Data extracted from a collection

▬▬▬

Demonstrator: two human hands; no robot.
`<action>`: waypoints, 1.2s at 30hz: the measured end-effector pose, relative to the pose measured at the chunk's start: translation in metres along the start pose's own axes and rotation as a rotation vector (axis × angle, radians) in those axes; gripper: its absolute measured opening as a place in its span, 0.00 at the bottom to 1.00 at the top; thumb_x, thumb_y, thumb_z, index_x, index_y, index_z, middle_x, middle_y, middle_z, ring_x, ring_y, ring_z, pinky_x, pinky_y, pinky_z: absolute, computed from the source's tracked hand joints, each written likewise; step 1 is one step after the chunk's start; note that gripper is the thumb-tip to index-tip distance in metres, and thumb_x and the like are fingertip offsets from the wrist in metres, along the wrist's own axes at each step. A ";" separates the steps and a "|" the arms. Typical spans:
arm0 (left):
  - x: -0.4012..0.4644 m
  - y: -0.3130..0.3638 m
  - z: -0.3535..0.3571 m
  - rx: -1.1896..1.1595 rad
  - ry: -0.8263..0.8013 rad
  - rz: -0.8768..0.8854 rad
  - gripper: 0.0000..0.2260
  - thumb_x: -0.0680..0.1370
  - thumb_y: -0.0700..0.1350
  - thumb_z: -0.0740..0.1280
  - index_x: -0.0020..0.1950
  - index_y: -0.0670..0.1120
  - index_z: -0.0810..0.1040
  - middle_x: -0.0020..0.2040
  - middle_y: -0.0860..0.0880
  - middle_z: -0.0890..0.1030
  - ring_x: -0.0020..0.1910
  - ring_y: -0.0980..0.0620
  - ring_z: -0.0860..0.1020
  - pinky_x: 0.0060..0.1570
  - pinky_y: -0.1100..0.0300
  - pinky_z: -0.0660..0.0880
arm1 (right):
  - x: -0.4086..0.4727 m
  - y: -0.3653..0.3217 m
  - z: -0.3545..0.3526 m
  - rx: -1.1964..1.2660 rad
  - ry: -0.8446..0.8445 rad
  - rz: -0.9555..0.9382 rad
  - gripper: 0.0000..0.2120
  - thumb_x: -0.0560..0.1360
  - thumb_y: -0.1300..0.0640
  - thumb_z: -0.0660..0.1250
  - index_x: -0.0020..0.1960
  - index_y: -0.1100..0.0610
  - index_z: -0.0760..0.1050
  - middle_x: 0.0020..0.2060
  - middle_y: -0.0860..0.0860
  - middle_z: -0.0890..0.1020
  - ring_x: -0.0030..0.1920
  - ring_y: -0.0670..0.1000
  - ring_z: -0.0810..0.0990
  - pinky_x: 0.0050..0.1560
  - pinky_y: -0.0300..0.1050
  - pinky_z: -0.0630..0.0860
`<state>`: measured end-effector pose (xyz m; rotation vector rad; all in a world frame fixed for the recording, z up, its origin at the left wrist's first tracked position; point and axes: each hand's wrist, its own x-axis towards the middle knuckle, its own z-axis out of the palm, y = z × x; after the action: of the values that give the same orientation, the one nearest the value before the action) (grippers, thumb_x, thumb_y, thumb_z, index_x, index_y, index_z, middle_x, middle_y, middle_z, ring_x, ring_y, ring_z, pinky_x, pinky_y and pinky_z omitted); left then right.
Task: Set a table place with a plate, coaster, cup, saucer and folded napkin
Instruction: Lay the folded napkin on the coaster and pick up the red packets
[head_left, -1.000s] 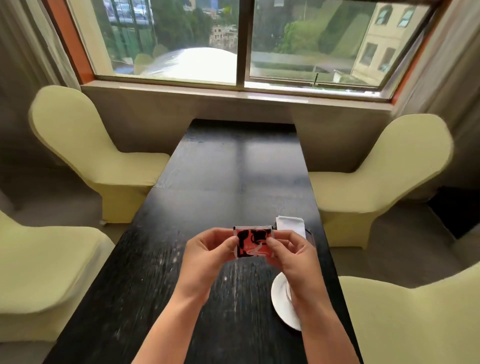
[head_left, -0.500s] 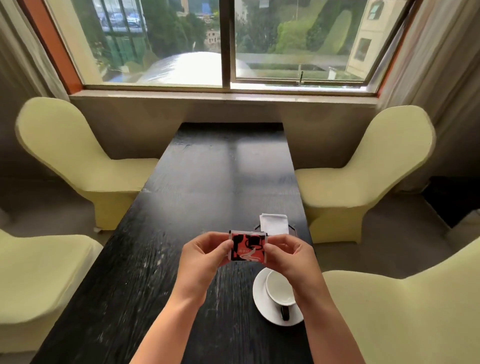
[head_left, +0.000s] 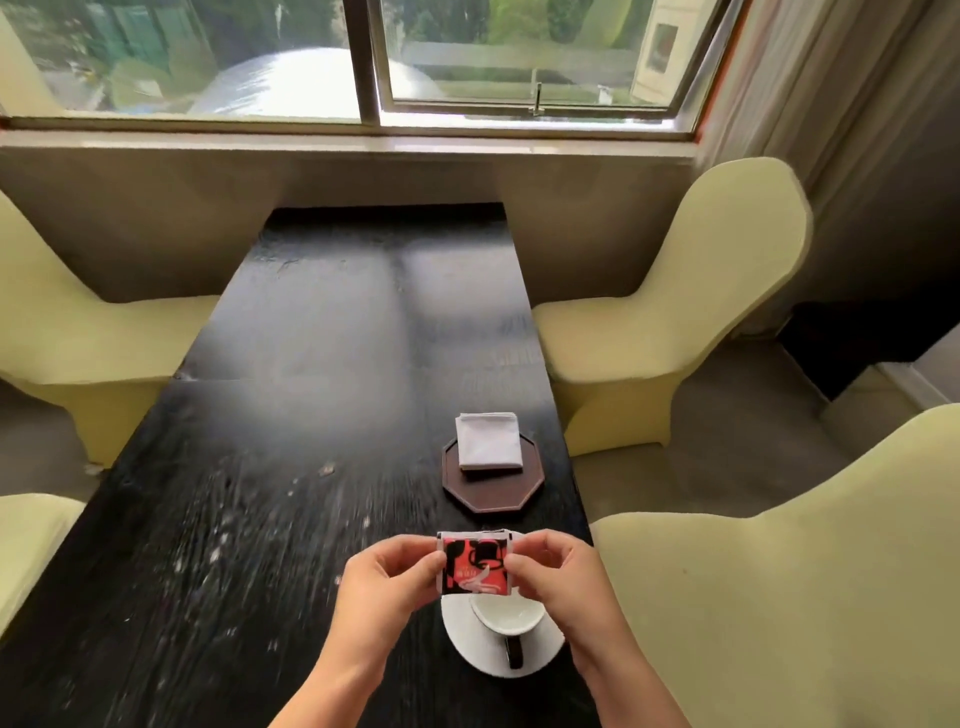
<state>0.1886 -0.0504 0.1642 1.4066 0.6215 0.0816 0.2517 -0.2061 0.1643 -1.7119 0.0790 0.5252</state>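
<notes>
Both hands pinch a small red, black and white packet (head_left: 476, 567) above the table: my left hand (head_left: 387, 577) grips its left edge, my right hand (head_left: 558, 574) its right edge. Just under the packet a white cup (head_left: 506, 616) with a dark handle sits on a white saucer (head_left: 467, 642) near the table's right edge. Farther away, a folded white napkin (head_left: 488, 440) lies on a dark octagonal plate (head_left: 493, 493).
The long black table (head_left: 291, 415) runs toward a window sill. Pale yellow covered chairs stand on both sides: two on the right (head_left: 675, 312), (head_left: 779, 597) and two on the left (head_left: 67, 332), (head_left: 26, 540).
The view has tilted down, so the cup, saucer, plate and napkin show fully. Both hands still hold the packet and have dropped closer to the cup.
</notes>
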 end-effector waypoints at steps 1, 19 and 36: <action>0.015 -0.003 0.005 0.020 0.021 -0.005 0.07 0.73 0.34 0.69 0.39 0.43 0.84 0.37 0.45 0.86 0.35 0.53 0.84 0.31 0.68 0.76 | 0.016 0.003 -0.003 -0.008 -0.011 0.004 0.11 0.69 0.68 0.69 0.35 0.54 0.80 0.30 0.49 0.82 0.33 0.45 0.78 0.33 0.36 0.74; 0.241 -0.060 0.070 0.277 0.078 -0.075 0.07 0.72 0.36 0.70 0.49 0.42 0.82 0.39 0.49 0.82 0.37 0.56 0.79 0.33 0.68 0.78 | 0.254 0.054 -0.016 -0.302 0.136 -0.024 0.04 0.68 0.63 0.70 0.38 0.54 0.77 0.35 0.48 0.79 0.43 0.51 0.79 0.46 0.46 0.76; 0.252 -0.123 0.083 0.680 0.271 -0.057 0.06 0.72 0.40 0.69 0.47 0.45 0.84 0.43 0.47 0.84 0.45 0.51 0.80 0.47 0.61 0.73 | 0.268 0.111 -0.003 -0.674 0.171 0.001 0.04 0.72 0.57 0.65 0.40 0.51 0.77 0.43 0.51 0.83 0.45 0.55 0.79 0.41 0.44 0.73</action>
<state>0.4003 -0.0442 -0.0382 2.0514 0.9700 0.0129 0.4543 -0.1701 -0.0405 -2.4142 0.0250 0.4277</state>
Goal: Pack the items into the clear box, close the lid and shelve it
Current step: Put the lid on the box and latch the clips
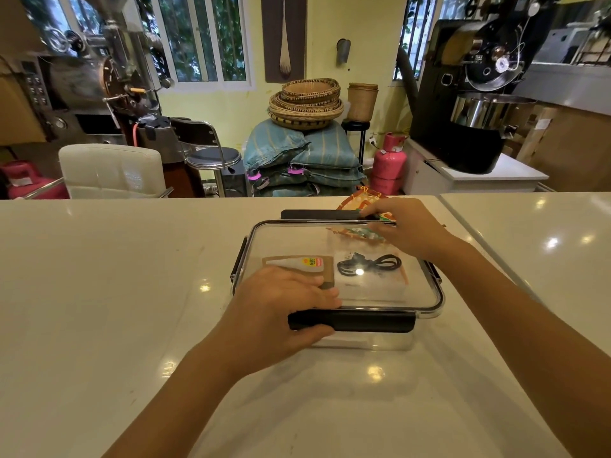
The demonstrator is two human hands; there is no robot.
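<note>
Hands (281, 305) (406, 226) on lidded clear box (426, 312) holding black cable (370, 264)

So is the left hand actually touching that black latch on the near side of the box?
Touching. The head view shows the left hand with fingers over the lid and thumb curled beneath the near black latch, gripping its left end.

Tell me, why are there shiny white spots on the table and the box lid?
Head view: ceiling lights bounce off the glossy table as bright dots; one glare spot sits on the clear lid over the black cable; the wide lens bends the room's edges.
</note>
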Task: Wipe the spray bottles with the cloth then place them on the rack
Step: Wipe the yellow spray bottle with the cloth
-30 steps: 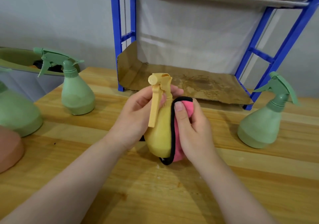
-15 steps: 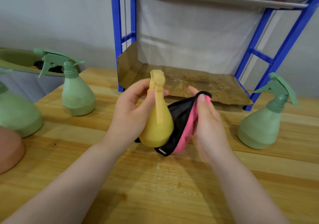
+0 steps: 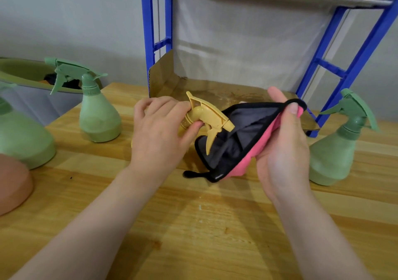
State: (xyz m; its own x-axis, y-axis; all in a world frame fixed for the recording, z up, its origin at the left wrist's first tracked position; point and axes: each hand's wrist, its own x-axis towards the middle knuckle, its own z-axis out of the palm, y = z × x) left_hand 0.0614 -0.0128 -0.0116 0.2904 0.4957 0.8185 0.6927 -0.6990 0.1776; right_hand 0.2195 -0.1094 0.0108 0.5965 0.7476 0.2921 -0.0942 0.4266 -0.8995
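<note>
The yellow spray bottle point(image 3: 206, 118), matte plastic with its trigger head pointing right, is held above the middle of the wooden table point(image 3: 193, 236) by the left hand point(image 3: 159, 135), whose fingers curl round its neck and hide most of its body, while the right hand point(image 3: 284, 148) pinches the pink cloth point(image 3: 247, 157), black-edged with a grey inner face, between thumb and fingers just beside the nozzle. Three green spray bottles stand on the table: one point(image 3: 97, 111) near the far left edge, a second point(image 3: 21, 141) cut off at the left edge, a third point(image 3: 336, 148) at the right. The blue rack point(image 3: 336, 64) stands at the far edge, its cardboard-lined shelf point(image 3: 226, 92) behind the hands, and a terracotta-coloured object point(image 3: 10, 182) lies at the left edge.
</note>
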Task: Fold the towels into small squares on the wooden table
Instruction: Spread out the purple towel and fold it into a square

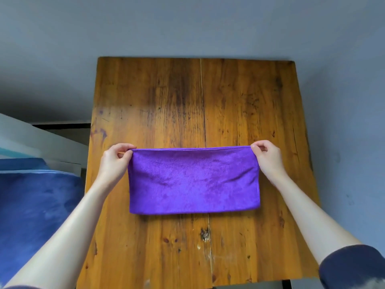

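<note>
A purple towel [193,181] lies on the wooden table [187,97], folded into a wide rectangle with its fold along the near edge. My left hand [114,161] pinches the towel's far left corner. My right hand [268,158] pinches the far right corner. Both far corners are held at the same height, and the far edge runs taut between them. The rest of the towel rests flat on the wood.
A blue cloth-covered surface [35,205] sits to the left of the table, with a white ledge [31,136] behind it. Grey floor [187,24] surrounds the table. Bare wood shows beyond and in front of the towel.
</note>
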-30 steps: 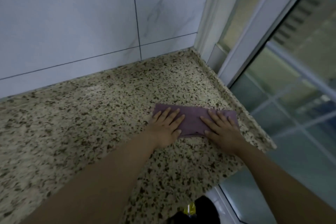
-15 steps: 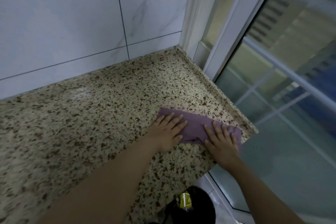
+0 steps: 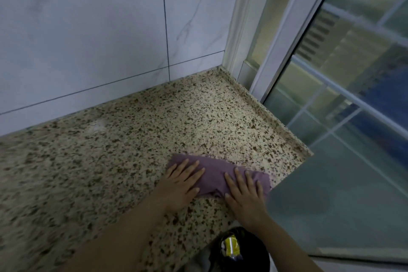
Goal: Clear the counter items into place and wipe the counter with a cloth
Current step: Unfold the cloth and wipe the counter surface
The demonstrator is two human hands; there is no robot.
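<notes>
Now both palms are down flat on the folded mauve-purple cloth [image 3: 215, 175], which lies on the speckled beige-and-brown granite counter [image 3: 110, 161], close to the counter's right-hand end and near its front edge. The left hand [image 3: 181, 183] presses on the cloth's left part, fingers straight and spread, thumb out to the side, the heel of the palm on bare stone just behind the cloth. The right hand [image 3: 245, 194] presses on the cloth's right part, fingers likewise straight and fanned, nothing curled round the fabric. The two hands sit just beside each other with a strip of purple showing between them. The cloth's right tip reaches almost to the counter's end edge, beside the frosted glass panel [image 3: 331, 205] that stands past that edge. Behind the cloth the stone runs back to the pale marbled wall tiles [image 3: 88, 28], and at the counter's far right corner stands the white window frame [image 3: 276, 40]. Below the counter's front edge, under the right forearm, a black bin [image 3: 254, 256] shows with a yellow wrapper [image 3: 230, 247] inside it.
</notes>
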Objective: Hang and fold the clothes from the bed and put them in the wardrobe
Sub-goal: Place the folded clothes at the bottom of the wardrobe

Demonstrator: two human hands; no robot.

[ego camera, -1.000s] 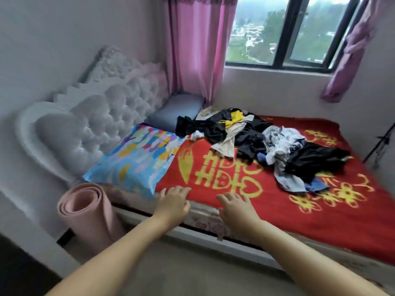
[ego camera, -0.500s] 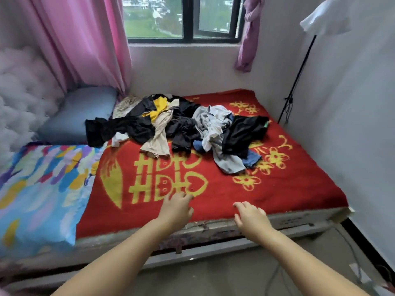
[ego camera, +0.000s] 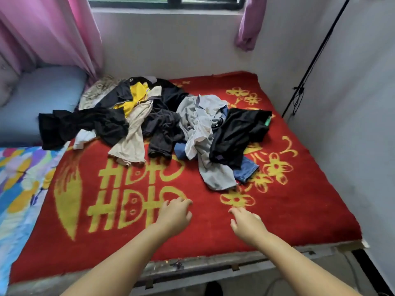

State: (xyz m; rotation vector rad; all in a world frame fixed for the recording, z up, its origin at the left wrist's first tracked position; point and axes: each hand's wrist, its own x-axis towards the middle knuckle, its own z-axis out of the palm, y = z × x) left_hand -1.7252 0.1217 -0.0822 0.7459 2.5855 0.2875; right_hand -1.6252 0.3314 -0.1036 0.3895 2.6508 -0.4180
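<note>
Both arms reach over the near edge of the bed (ego camera: 277, 227) at the bottom of the frame. The left hand (ego camera: 174, 217) and the right hand (ego camera: 248, 226) hover over the red blanket (ego camera: 106, 242), fingers loosely curled and holding nothing. The pile of clothes (ego camera: 162, 124) lies well beyond them in the middle of the frame, untouched.

The step in hand looks like picking a first garment. It would go best to take the nearest loose piece, the grey shirt (ego camera: 215, 176), whose tail trails toward the hands. Lifting it by two points, such as the shoulders, should free it from the black garment (ego camera: 237, 133) and the jeans (ego camera: 245, 169) lying partly over or under it. Pulling slowly should avoid dragging the tangle along.

No wardrobe, hanger or basket shows here. The bed alone holds the clothes, with a blue pillow (ego camera: 38, 99) at the upper left.
</note>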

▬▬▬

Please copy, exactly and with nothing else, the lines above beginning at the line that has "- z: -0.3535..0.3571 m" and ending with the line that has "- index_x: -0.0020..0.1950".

  - z: -0.3535..0.3571 m
  - rx: -1.1896..1.1595 rad
  - ry: -0.8263..0.8013 rad
  - rz: -0.8768..0.8854 rad
  - gripper: 0.0000..0.2260
  - thumb_x: -0.0680..0.1370
  - thumb_y: -0.0700..0.1350
  - thumb_z: -0.0740..0.1280
  - index_x: -0.0020..0.1950

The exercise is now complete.